Vue générale du Jugement dernier
Léon passe à un autre détail à savoir Charon en disant « Une barque sans voile avec un vieillard debout armé d’une rame qu’il tient levé sur son épaule, comme prêt à frapper. »( La Modification , p ,220), l’image ne représente plus un vieillard, mais elle présente un homme fabuleux prêt à tout engloutir, nous assistons à une personnification de Charon de la part de Léon, le vieillard n’est encore autre que Léon qui , selon la première phrase du roman, nous parait comme le prototype des vieillards. Léon révèle par la suite qu’ « Il y a une odeur de roseau, de vase »( La Modification , p :224), c’est une constatation purement ironique dans la sens où le tableau ne livre aucun signe de vie.

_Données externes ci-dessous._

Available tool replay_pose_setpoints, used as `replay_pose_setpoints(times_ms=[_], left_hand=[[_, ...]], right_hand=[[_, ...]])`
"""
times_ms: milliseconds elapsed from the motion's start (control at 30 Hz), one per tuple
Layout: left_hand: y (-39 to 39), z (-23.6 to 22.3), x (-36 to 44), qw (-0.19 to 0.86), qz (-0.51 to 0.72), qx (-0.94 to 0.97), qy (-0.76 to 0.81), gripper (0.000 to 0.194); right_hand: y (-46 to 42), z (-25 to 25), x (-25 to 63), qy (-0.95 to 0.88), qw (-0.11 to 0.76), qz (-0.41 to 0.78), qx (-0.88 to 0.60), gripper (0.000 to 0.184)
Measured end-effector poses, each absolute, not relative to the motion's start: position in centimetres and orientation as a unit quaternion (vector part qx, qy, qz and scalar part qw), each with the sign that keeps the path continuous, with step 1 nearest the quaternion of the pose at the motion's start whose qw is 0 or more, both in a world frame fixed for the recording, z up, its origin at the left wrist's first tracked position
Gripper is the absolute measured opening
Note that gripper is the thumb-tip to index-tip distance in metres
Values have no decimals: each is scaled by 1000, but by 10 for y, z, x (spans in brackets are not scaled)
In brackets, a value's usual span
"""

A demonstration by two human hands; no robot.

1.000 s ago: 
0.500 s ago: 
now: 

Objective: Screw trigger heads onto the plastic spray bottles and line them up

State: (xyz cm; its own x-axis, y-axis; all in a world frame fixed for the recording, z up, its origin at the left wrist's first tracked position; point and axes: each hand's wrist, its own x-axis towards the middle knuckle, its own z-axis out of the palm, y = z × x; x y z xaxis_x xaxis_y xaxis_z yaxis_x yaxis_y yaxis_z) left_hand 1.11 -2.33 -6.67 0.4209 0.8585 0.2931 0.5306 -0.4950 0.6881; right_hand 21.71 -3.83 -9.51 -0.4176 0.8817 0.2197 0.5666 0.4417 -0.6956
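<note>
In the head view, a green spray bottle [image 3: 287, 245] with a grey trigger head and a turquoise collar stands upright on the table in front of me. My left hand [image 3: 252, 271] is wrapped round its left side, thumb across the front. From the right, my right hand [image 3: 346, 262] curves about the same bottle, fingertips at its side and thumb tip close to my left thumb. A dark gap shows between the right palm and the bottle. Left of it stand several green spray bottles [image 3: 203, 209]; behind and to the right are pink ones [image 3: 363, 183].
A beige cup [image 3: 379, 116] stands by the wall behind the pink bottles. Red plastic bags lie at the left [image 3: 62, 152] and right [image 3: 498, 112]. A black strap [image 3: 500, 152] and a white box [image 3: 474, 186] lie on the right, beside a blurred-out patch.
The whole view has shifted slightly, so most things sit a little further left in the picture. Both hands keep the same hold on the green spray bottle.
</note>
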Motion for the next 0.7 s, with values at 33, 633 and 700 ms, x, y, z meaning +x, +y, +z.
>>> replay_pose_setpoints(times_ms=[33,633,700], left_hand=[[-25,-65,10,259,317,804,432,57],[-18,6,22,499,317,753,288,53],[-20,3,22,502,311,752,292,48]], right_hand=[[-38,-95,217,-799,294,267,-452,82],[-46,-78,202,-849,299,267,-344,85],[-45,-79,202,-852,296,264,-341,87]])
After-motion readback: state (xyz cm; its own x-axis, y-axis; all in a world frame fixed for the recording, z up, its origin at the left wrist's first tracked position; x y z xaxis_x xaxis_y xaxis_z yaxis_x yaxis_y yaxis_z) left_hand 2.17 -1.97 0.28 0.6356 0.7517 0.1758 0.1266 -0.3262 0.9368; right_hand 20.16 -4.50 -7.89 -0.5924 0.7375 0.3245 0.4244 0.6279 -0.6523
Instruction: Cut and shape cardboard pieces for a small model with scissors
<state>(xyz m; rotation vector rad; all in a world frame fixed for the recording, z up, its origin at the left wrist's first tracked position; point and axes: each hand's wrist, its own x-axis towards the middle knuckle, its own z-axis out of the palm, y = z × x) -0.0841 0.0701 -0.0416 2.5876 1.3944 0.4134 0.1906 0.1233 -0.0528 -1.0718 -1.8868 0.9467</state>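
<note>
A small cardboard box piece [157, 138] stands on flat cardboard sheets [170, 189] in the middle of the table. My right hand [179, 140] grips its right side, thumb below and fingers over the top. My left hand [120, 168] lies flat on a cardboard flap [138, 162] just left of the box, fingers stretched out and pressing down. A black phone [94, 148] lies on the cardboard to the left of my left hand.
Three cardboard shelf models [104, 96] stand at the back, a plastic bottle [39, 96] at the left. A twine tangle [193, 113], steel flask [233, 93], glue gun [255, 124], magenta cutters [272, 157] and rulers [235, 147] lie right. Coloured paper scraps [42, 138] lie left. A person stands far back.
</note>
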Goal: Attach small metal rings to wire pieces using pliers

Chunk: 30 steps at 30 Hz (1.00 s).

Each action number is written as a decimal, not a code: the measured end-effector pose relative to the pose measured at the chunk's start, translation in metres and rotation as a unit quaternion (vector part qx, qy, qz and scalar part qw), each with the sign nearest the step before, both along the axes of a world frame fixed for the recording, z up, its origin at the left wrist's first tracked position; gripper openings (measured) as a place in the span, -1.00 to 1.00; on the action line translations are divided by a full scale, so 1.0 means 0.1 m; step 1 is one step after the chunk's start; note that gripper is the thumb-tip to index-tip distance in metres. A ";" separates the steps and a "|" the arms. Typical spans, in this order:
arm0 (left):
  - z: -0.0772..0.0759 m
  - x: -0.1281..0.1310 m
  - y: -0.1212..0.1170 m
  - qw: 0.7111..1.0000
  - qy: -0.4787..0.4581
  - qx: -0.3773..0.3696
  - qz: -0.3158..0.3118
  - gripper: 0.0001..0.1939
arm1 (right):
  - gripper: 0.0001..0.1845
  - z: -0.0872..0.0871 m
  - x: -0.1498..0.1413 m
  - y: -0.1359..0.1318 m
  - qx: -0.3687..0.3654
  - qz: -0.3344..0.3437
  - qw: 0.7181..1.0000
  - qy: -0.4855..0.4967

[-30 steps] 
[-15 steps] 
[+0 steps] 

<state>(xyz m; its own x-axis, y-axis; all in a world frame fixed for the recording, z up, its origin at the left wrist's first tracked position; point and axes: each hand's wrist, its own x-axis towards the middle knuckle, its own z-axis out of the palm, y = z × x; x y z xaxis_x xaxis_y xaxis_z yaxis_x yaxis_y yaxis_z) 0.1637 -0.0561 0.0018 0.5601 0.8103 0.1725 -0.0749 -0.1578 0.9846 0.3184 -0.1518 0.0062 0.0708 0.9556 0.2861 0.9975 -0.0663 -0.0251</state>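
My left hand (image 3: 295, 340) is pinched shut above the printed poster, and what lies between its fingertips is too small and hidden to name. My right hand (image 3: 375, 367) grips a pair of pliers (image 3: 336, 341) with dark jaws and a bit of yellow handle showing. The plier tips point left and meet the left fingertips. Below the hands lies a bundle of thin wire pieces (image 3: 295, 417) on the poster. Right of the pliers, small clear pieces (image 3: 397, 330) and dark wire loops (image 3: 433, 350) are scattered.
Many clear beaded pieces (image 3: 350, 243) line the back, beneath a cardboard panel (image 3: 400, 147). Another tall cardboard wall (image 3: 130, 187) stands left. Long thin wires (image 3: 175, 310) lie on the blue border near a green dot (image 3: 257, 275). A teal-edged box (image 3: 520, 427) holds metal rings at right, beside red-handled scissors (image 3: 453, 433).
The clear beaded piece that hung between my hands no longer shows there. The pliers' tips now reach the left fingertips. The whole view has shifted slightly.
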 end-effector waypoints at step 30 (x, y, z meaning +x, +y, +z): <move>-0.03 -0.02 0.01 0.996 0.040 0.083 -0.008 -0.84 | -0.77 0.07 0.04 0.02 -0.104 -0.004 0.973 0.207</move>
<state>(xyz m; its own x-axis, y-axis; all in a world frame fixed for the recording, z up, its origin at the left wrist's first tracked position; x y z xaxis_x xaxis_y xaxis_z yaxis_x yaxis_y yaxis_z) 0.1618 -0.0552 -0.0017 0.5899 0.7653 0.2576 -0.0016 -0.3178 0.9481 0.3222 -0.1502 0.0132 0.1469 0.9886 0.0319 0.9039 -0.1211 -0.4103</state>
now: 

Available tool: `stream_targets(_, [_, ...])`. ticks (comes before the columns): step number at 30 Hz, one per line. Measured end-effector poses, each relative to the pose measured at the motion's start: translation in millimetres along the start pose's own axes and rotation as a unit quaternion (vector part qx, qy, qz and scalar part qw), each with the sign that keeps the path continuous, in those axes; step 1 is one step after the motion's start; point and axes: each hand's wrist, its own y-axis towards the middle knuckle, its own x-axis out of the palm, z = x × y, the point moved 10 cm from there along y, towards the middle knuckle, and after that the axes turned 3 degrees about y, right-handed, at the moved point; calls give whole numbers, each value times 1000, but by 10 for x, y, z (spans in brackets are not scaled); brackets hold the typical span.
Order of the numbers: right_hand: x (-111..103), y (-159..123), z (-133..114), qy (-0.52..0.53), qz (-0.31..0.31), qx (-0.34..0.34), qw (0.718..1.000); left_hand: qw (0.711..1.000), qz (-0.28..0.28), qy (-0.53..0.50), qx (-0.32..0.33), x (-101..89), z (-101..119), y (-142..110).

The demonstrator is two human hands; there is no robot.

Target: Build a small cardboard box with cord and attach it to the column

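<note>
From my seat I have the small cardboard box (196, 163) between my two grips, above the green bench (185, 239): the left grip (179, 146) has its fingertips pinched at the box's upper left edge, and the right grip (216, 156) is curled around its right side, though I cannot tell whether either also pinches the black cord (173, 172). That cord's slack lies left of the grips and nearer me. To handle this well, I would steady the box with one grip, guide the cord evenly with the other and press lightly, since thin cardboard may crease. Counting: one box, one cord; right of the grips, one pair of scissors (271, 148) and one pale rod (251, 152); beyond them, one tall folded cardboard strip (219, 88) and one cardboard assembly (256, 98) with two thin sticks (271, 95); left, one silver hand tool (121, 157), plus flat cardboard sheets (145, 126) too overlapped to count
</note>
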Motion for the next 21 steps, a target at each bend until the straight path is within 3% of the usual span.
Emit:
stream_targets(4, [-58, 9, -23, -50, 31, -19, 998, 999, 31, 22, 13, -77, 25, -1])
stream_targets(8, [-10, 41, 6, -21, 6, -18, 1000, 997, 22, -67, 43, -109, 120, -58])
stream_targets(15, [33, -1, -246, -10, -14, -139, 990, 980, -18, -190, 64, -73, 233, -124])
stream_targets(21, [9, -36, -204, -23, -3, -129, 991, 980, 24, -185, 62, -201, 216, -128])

A la fin de la page 220 Léon détermine que la barque de Charon est en fait le train de Léon « Puis il est passé sous la porte Majeure et vous êtes entré à Rome. » ce qui signifie qu’il y a vraiment « Une certain inadaptation du langage du passé. »(Lalande (B), 1984, La Modification , p : 47, Paris, Hatier).
Charon détail
En somme les références mythologiques comme les références historiques sont très récurrentes dans La Modification de manière à permettre Léon de se découvrir en temps qu’un homme occidental, et également pour fuir la prise de conscience mais Léon se trouvera « Soudain dans une route toute autre de celle à laquelle il s’attendait, dans une lumière toute autre. » ( La Modification , p : 282), ce qui signifie que la barque de Léon est déjà paralysée.